This is me exactly too.

And to LuciousBi-Writes4U, it's no different than knowing you're straight with no sexual experience.

In my opinion, my exeperience (or lack of) is inconsequential. (sp??) I didn't need to have an experience with a man to know that I would like it and do it again just like I don't need an experience with a woman to know that I would like it and do it again.
 
no ....just sexually curious in general.... LOL :)

i had my FIRST expierence with a girl at 13 ...... and have continued to have both since 18.........

so bisexual virgin.... hows that for a term???

and yes... i get that your trying not to be confrontational ,,,, so am I ;)
:kiss:
 
LuciousBi-Writes4U said:
hi all.... please take this as a loving and honest comment from someone who has trancended your palateau by YEARS of expierence......
and by the way i wish you all the best and FIRSTs SOOON!! :)

as a fully expierenced bi-sexual female... I would say that people like me don't like to hear bi-curious people act as if they are more than that.... even if you are like me and have know since pubirty that you like it both ways you are defiinetly not bisexual until you've actually had a first experience.

so I would say to call yourself ready and able bi-curious people... or bi-curious seriously seeking to make it more than curiosity ....

what gets on peoples nerves is personal ad responses where some talks a lot of crap and then doesn't go through with their end of the deal at all or for a year of talking or longer!
All of this has happened to me.... and then i have been fortunate enough to have had some who i've hooked up with within weeks of first chatting!

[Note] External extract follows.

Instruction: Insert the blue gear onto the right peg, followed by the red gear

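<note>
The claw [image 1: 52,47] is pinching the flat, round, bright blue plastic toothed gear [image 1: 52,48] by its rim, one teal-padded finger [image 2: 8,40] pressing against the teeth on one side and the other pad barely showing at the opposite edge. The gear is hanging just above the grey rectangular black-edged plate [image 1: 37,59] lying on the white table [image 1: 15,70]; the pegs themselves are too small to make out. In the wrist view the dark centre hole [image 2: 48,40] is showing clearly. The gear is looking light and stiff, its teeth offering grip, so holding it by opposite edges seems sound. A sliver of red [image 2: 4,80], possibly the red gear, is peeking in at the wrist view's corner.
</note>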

the most important part of all of this is to be truethful to a fault... if you haven't had an encounter yet then call yourself bi-curious ...seeking a great new teacher... flattery gets you everywhere in the alternative dating world!!
hugs, kisses, and best wishes for wonderful 1sts for you all!
:kiss:

I disagree. I think you should call yourself whatever you feel suits you best, or nothing at all.

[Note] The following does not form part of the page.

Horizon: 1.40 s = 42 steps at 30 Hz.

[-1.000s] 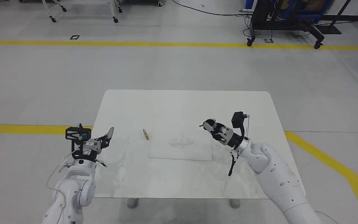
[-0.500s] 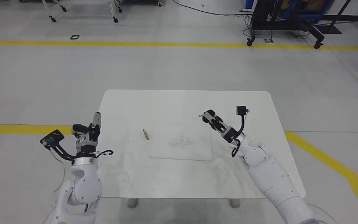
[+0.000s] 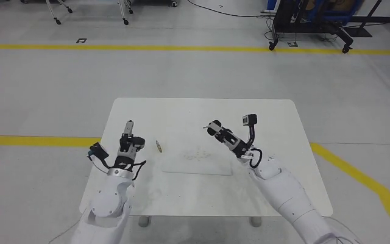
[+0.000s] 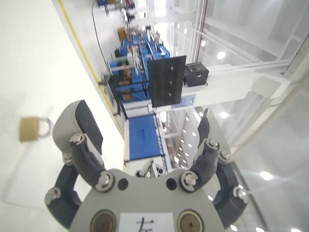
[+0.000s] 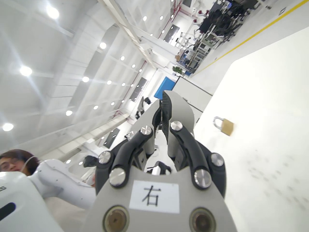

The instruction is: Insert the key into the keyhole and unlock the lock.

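Observation:
A small brass padlock with a silver shackle lies flat on the white table, left of the middle. It also appears in the left wrist view and the right wrist view. My left gripper hangs just left of the padlock, apart from it; its fingers stand wide open with nothing between them. My right gripper is over the middle of the table, right of the padlock, and its fingers are pressed together. I see no key in either gripper or on the table.
A thin white mat lies on the table's middle, toward the front. The padlock sits just off the mat's left edge. Bare tabletop stretches behind and to the right of the arms. Grey floor with yellow lines surrounds the table.
My left gripper swung in from beyond the table's left edge to just beside the padlock. My right gripper moved left and farther back over the table's middle. The padlock stayed put.

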Motion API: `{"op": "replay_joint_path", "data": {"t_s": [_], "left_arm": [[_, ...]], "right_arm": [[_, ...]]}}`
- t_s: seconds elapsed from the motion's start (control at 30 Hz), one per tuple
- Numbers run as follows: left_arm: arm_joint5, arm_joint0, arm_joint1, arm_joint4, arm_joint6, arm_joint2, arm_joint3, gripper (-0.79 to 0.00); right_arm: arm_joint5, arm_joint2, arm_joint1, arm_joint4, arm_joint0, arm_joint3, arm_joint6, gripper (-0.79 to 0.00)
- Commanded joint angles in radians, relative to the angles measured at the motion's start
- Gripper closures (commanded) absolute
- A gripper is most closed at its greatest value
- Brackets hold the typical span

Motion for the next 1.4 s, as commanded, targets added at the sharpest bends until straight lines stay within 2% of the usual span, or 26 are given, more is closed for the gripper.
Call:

Like you, Pixie, I did not care to call myself "bi-curious" because I was way more than curious about women, and was 99% sure I was bi before I ever had a solid experience. The first experience simply confirmed what I already knew. I felt "bicurious" was better suited to people who really wondered and maybe just had an interest in trying it. I was "more bi than curious" where others were "more curious than bi" and I don't think the term "bicurious" accurately describes both of those mindsets.

I would agree on wanting to know if a potential partner is inexperienced. One reason is because they might bolt (but I don't think that's common with people who really consider themselves bi). The most important reason is that I want to be extra sensitive to their feelings and needs...I know it can be nervewracking, and want to make sure they feel good about everything before, during, and after.
 
I didn't consider myself bi until I had my first experience, but that's me and how I define myself. Use whatever term/label you are most comfortable with to define yourself. It's what is in your head and in your heart that's important.
 
LuciousBi-Writes4U said:
as a fully expierenced bi-sexual female... I would say that people like me don't like to hear bi-curious people act as if they are more than that.... even if you are like me and have know since pubirty that you like it both ways you are defiinetly not bisexual until you've actually had a first experience.

so I would say to call yourself ready and able bi-curious people... or bi-curious seriously seeking to make it more than curiosity ....

:kiss:

I respectfully disagree with this for 2 reasons.

1) One is not generally considered to have to have personal experience to be called straight or gay. For instance, if you're a virgin. Would you consider yourself asexual or nonsexual simply because you haven't had a sexual experience? Of course not.

2) I don't think it matters what society calls a person, it's what you yourself think and know about yourself. My other point, which I'm not sure I made, is that *just* because I am attracted to women does not mean that I want to be with a woman at this point because I'm already in a relationship with my boyfriend. I am monogamous, and very loyal in my relationships.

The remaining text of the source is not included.